(2014年7月30日付 英フィナンシャル・タイムズ紙)
ウクライナ危機を巡り、厳しい立場に立たされているウラジーミル・プーチン大統領〔AFPBB News〕
まず、破綻した石油会社ユーコスの元大株主らに500億ドルの賠償金を支払えという命令が裁判所からロシアに下された。次に、欧州連合(EU)がウクライナ問題について、初めてロシア経済の全セクターに真の打撃を与えうる追加制裁を科すことを決めた。
この2日間で、欧州とロシアの関係は冷戦終結後最悪の状況に陥った。1980年代半ば以降で最悪と言ってもいいかもしれない。
タイムマシンで昔に戻ったような感覚は、29日の米国の動きによりさらに強まった。ロシアは新型の地上発射型巡航ミサイルの実験を行っており、ロナルド・レーガンとミハイル・ゴルバチョフの間で交わされた重要な軍縮条約に違反していると米国が非難したのだ。

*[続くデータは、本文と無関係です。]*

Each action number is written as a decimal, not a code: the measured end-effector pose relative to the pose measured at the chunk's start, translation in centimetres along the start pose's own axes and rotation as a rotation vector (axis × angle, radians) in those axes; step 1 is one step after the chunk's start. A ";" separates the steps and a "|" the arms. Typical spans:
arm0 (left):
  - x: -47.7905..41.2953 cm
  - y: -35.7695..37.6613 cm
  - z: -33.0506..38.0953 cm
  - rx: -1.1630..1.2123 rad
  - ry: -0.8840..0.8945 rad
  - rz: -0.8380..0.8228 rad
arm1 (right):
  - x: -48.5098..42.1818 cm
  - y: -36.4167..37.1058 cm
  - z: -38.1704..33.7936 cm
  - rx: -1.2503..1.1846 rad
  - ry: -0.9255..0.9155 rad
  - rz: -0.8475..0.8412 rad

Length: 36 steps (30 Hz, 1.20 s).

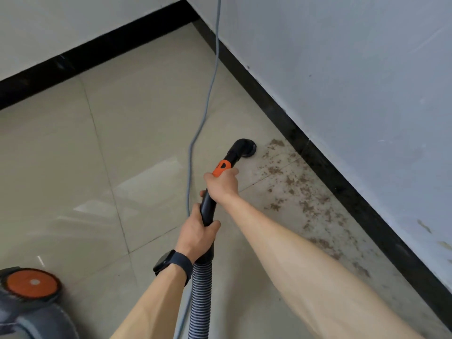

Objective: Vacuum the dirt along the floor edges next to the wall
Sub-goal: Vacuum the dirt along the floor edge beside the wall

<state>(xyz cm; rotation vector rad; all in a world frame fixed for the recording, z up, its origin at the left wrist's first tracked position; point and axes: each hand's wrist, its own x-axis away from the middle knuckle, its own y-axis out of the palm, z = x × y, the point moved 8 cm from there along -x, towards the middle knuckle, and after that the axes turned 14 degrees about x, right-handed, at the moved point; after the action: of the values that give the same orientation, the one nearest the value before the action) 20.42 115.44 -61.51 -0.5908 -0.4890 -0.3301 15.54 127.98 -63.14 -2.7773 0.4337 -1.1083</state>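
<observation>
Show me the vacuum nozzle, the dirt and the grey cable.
vacuum nozzle (pixel 244 146): head view, black round end.
dirt (pixel 275 170): head view, brown clump near baseboard.
grey cable (pixel 208 99): head view, stretch over the floor.

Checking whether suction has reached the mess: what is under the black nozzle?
Only beige floor tile shows around the nozzle; the dirt starts just to its right, along the black baseboard. Whatever lies directly beneath the nozzle is covered by it.
</observation>
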 end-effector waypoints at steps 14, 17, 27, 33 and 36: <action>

ロシアのメディアや政治家は、ユーコスの件の裁定とEUによる「第3段階」の制裁の開始を結びつけ、これはロシア経済に打撃を加える試みだとする陰謀論を展開しているが、この2つの出来事が同じタイミングで明らかになったのは偶然にすぎない。
昔の冷戦に戻るわけではないが・・・
ただ、この2つが重なったことにより、グローバル経済との統合を深めようとするポスト共産主義のロシアの試みが水を差されたり、下手をすれば反転したりする恐れが生じている。ロシアの経済発展はより内向きな、自給自足的なものになってしまうだろう。
また、制裁によってロシアと西側諸国の関係は新しい、そして(かつての冷戦時のようなとまではいかなくとも)今以上に冷ややかな局面に移行する公算が大きい。
「2つの密閉されたシステムが欧州で対峙する状況に戻ることはあり得ない。経済は今後も、統合されることはないにしても、互いに関係し合う状態が続くだろう」。英王立国際問題研究所(チャタムハウス)のジェームズ・シェール氏はこう語る。「ただ、今まで通りの状況に戻ることは不可能だという感じもする」
ロシアと西側の関係がさらに悪化するか否かは、ウラジーミル・プーチン大統領次第でもある。この問いは、ソビエト時代の末期でも1人の人物次第で決まったものだが、今ではその度合いがさらに強まっている。